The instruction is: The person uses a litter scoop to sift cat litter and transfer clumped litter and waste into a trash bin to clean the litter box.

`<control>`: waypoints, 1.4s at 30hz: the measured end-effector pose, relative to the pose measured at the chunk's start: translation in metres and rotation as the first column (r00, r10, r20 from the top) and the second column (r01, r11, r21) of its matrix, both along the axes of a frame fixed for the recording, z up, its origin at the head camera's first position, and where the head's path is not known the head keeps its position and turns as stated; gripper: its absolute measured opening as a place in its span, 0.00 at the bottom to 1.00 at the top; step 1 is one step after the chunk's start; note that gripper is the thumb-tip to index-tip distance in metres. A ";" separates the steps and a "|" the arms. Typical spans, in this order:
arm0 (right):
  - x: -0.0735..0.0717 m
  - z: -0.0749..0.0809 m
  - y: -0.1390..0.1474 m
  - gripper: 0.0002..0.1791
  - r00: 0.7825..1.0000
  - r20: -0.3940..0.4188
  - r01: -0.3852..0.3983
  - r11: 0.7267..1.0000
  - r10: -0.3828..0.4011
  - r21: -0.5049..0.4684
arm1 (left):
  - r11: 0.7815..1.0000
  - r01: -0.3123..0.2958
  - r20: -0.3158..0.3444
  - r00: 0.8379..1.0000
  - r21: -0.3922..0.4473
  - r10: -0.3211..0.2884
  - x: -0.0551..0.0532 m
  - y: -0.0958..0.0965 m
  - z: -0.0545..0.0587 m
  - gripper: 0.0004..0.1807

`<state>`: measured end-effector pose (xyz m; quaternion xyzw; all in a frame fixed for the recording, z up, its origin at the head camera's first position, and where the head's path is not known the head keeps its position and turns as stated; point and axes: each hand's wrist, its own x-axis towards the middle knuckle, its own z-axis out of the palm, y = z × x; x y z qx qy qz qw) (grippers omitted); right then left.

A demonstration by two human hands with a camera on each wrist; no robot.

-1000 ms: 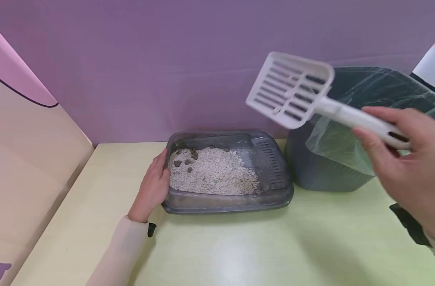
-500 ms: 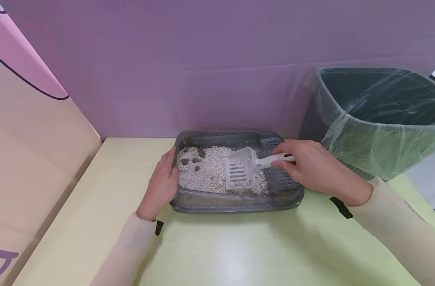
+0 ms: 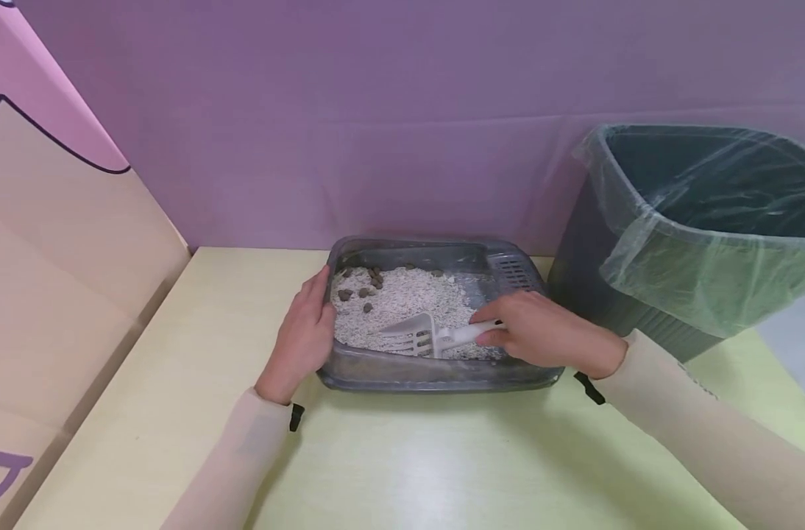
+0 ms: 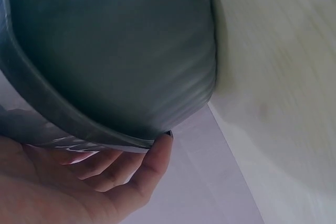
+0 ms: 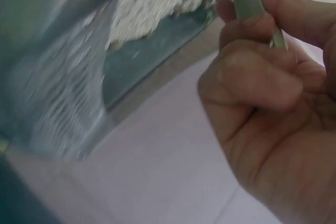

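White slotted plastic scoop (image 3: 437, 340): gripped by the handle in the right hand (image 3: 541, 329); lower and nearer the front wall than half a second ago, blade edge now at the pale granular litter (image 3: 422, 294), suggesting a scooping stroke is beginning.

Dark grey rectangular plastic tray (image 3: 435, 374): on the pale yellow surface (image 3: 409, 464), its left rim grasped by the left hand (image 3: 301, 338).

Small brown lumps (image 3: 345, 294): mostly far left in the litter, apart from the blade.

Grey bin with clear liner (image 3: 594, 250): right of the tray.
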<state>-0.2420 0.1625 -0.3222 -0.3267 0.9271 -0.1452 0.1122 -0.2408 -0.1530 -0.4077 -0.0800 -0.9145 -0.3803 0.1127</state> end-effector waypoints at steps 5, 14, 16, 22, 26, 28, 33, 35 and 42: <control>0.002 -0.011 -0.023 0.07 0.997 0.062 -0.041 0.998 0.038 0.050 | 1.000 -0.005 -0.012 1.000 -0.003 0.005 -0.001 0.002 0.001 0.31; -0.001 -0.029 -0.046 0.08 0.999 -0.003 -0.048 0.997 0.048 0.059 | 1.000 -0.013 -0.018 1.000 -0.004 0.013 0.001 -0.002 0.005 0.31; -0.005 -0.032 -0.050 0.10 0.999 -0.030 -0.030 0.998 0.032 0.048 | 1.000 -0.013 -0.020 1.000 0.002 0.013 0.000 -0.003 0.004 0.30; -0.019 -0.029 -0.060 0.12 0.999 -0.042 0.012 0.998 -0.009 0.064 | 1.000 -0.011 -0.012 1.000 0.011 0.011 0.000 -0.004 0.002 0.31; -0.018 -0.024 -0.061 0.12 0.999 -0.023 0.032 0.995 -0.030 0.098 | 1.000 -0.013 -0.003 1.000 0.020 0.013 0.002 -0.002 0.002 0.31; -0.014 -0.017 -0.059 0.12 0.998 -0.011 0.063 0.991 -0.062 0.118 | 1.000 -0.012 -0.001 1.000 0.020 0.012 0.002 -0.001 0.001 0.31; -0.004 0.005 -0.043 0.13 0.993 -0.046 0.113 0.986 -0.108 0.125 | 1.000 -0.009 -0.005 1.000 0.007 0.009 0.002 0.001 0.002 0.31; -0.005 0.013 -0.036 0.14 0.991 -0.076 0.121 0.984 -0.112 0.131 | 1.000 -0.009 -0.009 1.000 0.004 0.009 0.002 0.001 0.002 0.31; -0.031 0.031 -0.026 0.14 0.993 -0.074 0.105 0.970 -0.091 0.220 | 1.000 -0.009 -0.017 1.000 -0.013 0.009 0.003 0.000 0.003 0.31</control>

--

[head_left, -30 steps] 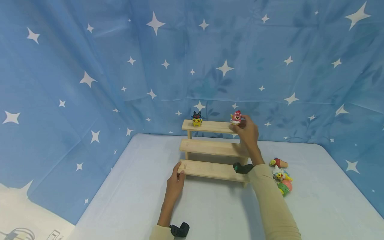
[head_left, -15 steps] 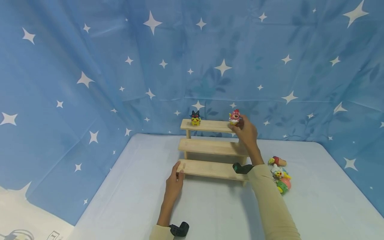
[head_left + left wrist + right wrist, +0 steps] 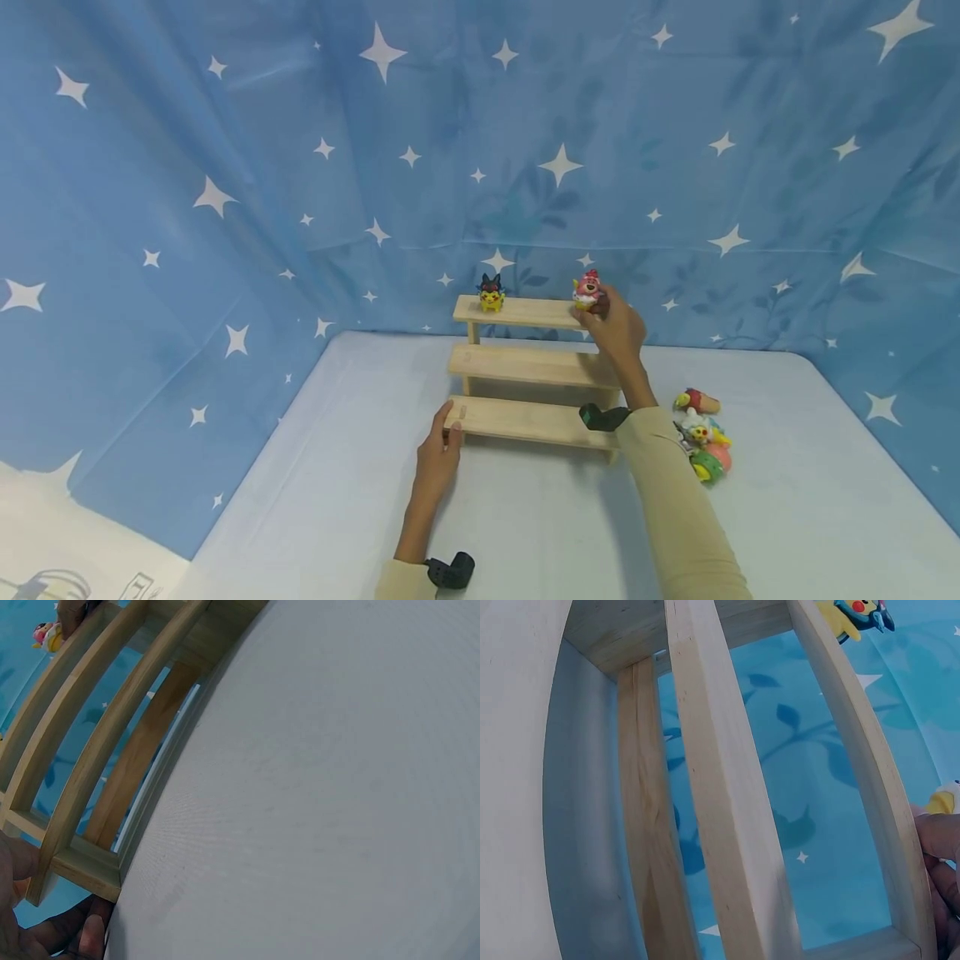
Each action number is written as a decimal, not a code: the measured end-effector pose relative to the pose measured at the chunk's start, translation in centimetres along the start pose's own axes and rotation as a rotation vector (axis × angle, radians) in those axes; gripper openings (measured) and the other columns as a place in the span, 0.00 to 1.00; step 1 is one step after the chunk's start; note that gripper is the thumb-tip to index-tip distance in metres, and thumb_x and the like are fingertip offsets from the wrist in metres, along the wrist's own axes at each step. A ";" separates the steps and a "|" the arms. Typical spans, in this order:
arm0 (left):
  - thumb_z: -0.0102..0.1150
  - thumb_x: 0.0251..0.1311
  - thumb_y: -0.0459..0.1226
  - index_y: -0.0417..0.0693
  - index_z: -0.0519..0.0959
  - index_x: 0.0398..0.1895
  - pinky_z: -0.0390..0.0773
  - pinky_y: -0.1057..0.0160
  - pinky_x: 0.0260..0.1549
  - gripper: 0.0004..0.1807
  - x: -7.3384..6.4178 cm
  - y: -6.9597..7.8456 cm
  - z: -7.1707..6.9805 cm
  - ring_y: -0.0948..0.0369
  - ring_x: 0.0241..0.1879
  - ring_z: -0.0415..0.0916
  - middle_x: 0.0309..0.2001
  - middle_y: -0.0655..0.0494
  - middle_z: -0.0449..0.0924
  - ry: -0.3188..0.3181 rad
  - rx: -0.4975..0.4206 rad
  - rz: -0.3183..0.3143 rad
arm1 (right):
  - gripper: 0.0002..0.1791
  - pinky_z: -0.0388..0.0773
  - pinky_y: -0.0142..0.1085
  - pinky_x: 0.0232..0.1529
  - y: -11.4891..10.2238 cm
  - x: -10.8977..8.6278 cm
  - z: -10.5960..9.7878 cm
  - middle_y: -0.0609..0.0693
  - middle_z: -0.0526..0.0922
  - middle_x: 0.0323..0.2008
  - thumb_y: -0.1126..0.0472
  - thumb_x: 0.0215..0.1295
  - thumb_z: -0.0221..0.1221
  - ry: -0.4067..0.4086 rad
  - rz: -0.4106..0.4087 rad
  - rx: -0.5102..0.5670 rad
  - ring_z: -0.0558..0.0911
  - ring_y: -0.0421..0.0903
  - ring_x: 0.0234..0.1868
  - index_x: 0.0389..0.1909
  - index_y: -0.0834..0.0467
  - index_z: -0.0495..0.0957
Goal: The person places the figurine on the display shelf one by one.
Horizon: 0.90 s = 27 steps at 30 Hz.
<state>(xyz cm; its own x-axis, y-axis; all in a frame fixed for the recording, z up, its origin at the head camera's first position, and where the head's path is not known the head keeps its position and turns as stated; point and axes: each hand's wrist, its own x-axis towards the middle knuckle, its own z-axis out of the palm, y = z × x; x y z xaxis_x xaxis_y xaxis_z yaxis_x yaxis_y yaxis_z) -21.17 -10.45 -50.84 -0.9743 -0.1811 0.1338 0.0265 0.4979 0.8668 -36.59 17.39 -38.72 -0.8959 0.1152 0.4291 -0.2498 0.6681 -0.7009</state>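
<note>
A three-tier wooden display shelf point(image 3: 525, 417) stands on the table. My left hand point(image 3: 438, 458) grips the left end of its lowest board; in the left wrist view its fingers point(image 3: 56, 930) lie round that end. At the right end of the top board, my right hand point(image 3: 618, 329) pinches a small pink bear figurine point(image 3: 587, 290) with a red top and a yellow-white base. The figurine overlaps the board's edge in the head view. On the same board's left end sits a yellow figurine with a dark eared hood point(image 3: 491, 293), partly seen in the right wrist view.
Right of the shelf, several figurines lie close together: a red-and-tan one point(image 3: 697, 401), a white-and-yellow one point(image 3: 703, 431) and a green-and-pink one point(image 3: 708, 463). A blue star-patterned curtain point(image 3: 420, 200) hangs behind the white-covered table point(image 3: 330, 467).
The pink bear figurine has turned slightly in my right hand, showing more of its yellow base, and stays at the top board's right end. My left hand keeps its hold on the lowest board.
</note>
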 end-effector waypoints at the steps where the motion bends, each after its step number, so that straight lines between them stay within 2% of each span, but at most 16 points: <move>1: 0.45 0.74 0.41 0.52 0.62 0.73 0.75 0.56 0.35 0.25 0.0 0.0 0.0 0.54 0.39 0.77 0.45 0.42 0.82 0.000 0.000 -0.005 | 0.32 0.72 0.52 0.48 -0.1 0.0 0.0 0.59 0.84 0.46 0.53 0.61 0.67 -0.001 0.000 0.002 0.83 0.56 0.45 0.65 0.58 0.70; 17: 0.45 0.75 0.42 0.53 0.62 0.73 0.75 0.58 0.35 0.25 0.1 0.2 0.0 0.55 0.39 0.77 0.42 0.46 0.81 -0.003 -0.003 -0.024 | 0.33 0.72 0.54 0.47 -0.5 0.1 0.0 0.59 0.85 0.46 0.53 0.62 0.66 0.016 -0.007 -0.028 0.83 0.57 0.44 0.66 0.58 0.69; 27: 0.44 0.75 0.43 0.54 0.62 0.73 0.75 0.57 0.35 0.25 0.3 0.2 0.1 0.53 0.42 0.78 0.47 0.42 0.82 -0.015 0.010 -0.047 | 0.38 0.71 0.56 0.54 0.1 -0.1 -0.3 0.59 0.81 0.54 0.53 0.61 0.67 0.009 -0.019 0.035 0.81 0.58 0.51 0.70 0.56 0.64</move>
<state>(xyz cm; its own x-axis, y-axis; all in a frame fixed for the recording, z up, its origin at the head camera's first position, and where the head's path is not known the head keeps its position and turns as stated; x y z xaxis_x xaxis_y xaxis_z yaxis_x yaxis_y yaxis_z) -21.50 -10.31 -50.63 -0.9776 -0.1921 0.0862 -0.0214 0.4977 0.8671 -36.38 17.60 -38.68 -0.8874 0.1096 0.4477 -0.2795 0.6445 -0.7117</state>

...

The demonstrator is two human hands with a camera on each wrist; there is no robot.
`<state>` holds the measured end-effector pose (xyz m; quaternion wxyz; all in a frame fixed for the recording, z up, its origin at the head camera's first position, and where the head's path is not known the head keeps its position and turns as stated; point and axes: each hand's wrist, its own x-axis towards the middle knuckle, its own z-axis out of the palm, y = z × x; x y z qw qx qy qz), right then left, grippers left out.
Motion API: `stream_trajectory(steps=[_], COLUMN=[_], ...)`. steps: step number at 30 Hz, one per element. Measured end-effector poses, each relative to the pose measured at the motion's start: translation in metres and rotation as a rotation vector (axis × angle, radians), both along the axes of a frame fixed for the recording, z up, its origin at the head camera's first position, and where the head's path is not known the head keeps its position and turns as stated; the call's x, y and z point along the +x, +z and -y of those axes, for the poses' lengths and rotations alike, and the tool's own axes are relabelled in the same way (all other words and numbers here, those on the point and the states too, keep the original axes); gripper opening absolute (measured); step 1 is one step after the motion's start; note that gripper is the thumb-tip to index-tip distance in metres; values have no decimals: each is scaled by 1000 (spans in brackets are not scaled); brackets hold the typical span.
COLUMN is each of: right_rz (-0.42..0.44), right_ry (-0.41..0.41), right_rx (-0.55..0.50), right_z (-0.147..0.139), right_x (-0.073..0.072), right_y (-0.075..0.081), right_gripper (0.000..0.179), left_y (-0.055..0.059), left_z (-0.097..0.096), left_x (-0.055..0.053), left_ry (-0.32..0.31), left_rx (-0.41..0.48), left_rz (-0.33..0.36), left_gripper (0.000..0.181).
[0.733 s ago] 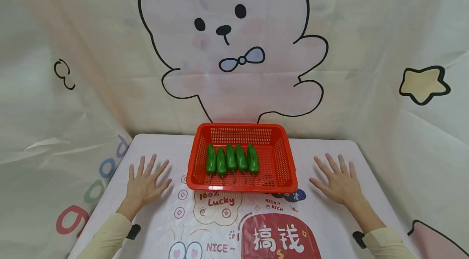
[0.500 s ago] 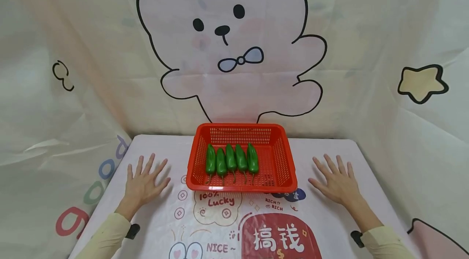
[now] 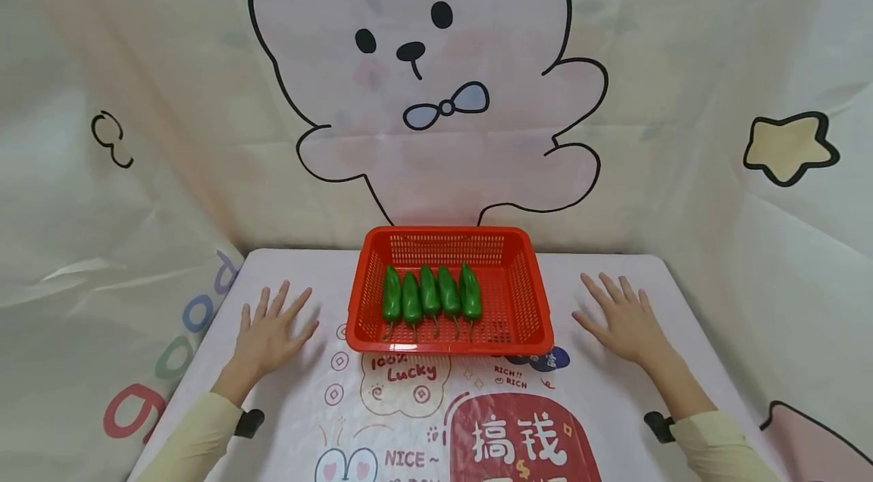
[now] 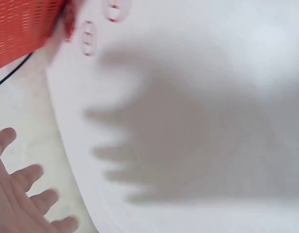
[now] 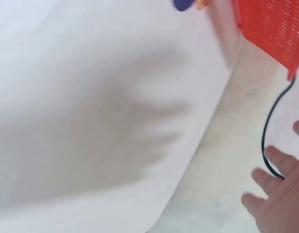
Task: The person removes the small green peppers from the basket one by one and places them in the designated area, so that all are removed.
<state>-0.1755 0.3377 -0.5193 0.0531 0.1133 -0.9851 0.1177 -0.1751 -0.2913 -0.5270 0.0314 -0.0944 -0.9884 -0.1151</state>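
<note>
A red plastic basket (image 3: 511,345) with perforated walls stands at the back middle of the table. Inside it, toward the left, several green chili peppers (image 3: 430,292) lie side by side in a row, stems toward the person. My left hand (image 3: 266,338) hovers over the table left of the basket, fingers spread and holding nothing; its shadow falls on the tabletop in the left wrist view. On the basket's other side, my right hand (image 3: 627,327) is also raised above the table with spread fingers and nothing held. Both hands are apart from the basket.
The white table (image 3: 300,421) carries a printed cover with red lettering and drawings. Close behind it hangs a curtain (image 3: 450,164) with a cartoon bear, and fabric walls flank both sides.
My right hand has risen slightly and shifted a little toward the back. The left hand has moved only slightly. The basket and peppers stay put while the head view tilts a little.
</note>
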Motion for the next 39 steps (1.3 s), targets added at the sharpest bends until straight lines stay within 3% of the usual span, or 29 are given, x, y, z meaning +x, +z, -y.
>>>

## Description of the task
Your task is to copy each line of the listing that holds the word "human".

## Answer to this problem
A demonstration by two human hands with a camera on each wrist; no robot.
The demonstrator is two human hands with a camera on each wrist; there is no robot.

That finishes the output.